2. Use data to get close to the user

Measure everything. The more instrumentation of the users behaviour the better. Don't be tempted to use all this data to build massive reports, this is just causes 'analysis paralysis'. When you are looking at your success KPIs for a specific MVP (experiment) ask big questions like "Why is conversion not bigger", drill down using the data to answer questions like "why do users drop off at that stage of funnel?", then dig into it with even more focused questions. Good data will answer the focused questions such as "what acquisition source did customers who drop off come from?". These insights will validate your assumptions, give you more understanding and inspire better simple solutions. 

3. Understand the problem

Many companies have a culture that drives product development based on KPIs that deemed to low or by market sector that is felt under exploited. Knowing there may be an opportunity is the easy part, the hard part is to understand the problem so you can solve it better than anyone else. Too frequently the solution is designed before the problem is defined, there are many assumptions implied about the problem. Take time to understand the assumptions, document them, then design MPVs (experiments) to test the key assumptions. Every MVP (experiment) should give you more learning and understanding of the problem.

4. Be careful what you delegate

Each MVP will collect data which can provide insights and learnings. But for who? Insights are based on perception so invest the time to share the process of data analysis with your triad of functions i.e. commercial, design / content and technical. Discussions following MVP will derive shared learning, better insights and collaborative innovation. 

5. Minimal can be manual

The goal of MVP (experiment) is to validate your assumptions which may not need a lot or any code being written. Many assumptions can bet tested with manual effort. In the book 'Lean Start Up', Eric Ries describes 'concierge MPV' and 'Wizard of Oz MVP' both involve people manually making process work instead of code.
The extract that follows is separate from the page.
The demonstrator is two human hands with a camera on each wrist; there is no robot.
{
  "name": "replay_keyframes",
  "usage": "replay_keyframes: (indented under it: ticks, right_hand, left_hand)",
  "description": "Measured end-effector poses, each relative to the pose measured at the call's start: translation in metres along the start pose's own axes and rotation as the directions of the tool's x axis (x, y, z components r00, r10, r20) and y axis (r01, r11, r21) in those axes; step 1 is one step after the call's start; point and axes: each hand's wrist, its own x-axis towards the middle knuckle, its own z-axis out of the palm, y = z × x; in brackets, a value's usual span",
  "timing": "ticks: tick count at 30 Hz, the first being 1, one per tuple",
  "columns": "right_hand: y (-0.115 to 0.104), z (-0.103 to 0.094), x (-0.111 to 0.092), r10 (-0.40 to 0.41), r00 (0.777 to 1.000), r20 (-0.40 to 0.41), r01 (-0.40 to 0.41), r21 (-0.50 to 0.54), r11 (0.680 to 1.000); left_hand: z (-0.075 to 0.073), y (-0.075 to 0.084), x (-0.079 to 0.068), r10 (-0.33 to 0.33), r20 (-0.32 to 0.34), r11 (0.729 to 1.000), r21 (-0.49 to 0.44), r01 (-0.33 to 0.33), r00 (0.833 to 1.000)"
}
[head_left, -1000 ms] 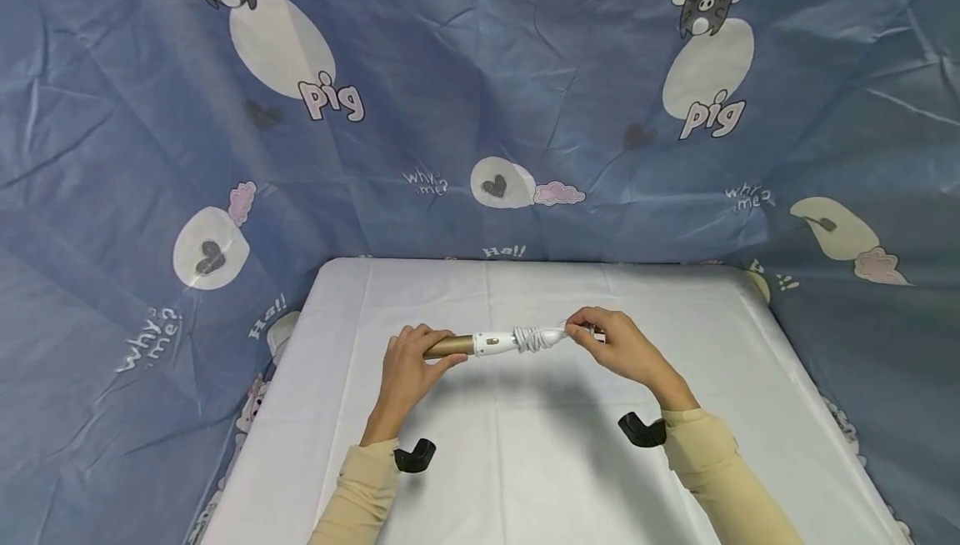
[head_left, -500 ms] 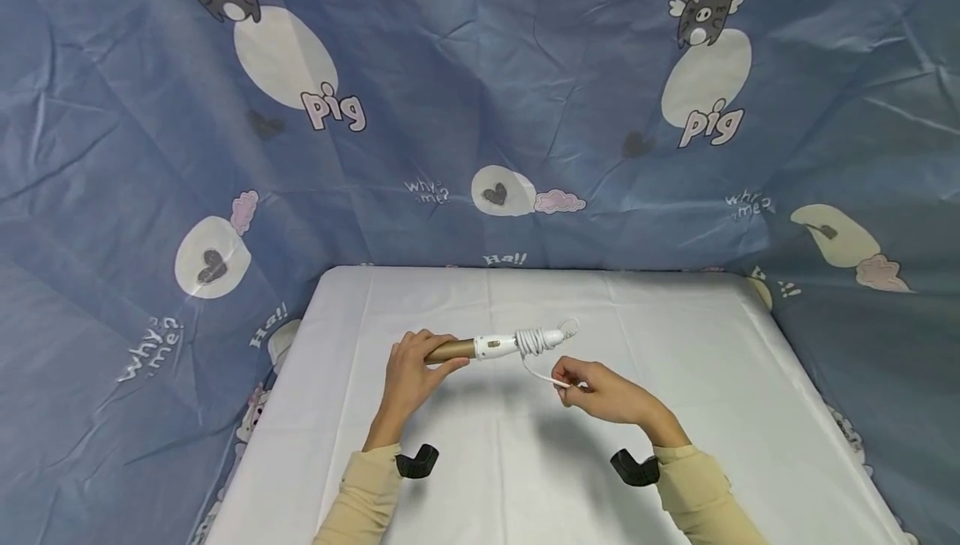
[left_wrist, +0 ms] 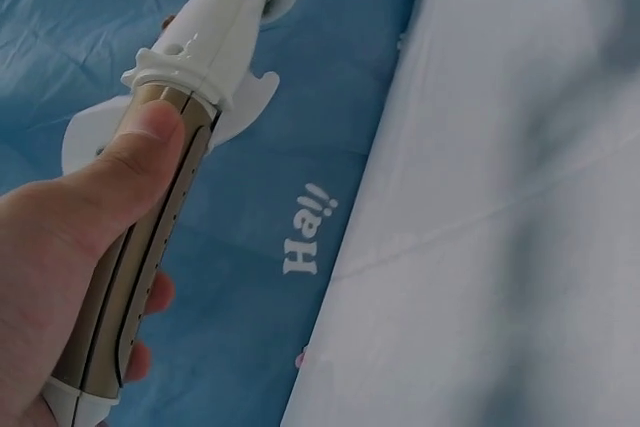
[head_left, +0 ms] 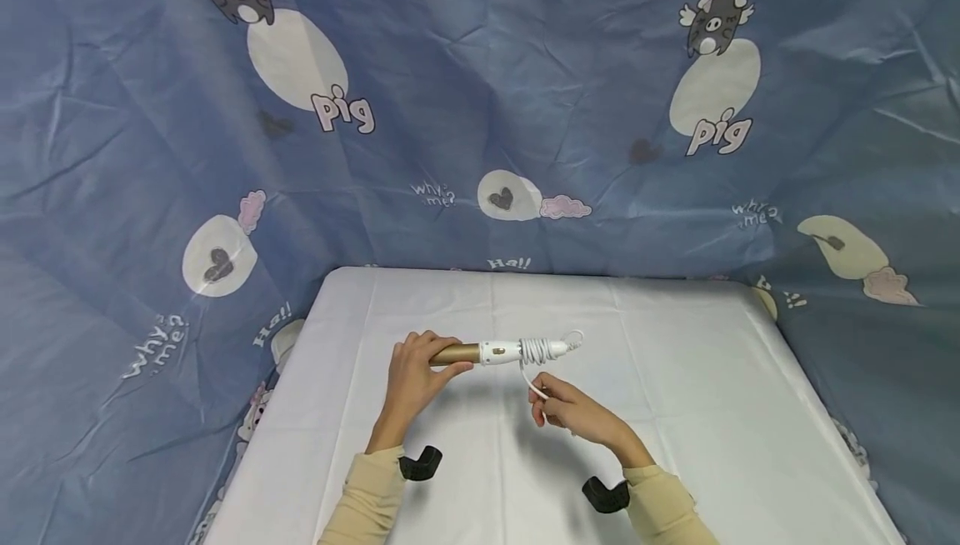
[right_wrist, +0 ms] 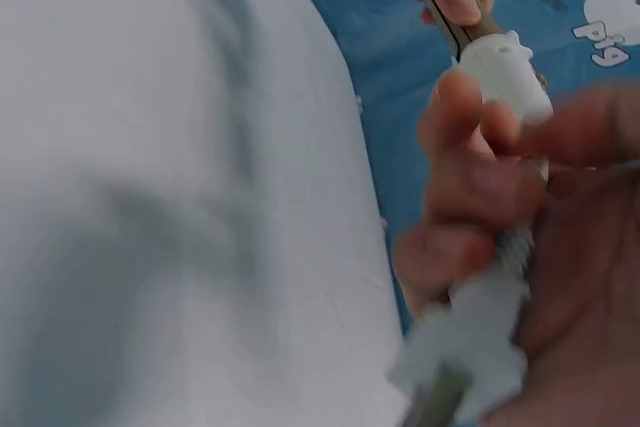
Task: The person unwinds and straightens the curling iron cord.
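A hair styling iron [head_left: 498,352] with a gold barrel and white handle is held level above the table. My left hand [head_left: 411,377] grips the gold barrel, thumb along its side in the left wrist view. Several turns of white power cord [head_left: 537,351] wrap the handle, and a small loop stands at its end. From the wraps a strand runs down to my right hand [head_left: 576,412], which grips it just below the handle. In the right wrist view a blurred white plug [right_wrist: 468,342] hangs beneath the curled right fingers [right_wrist: 450,247].
A white-covered table [head_left: 420,303] lies under both hands. Blue printed cloth [head_left: 420,112] hangs behind the table and along its sides. A black wrist mount [head_left: 422,463] is on the left forearm, another black mount [head_left: 606,495] on the right.
My right hand has moved from the handle's end down and to the left, drawing a strand of cord below the wraps. My left hand keeps its grip on the barrel.
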Motion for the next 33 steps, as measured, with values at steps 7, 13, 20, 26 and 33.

These MVP styles have some benefits, leadership cannot confuse it with 'version one', people being in the centre of the process normally discovers more insights and they are typically fast to put in place.  

MVP is a tool to take your product management from lucky wins to repeatable success. 

Dave Martin

Helping product leaders succeed | Certified executive coach | Trainer | Author | ex-CPO with multiple exits

8y

Samual - yep "get out the office" is key, great point.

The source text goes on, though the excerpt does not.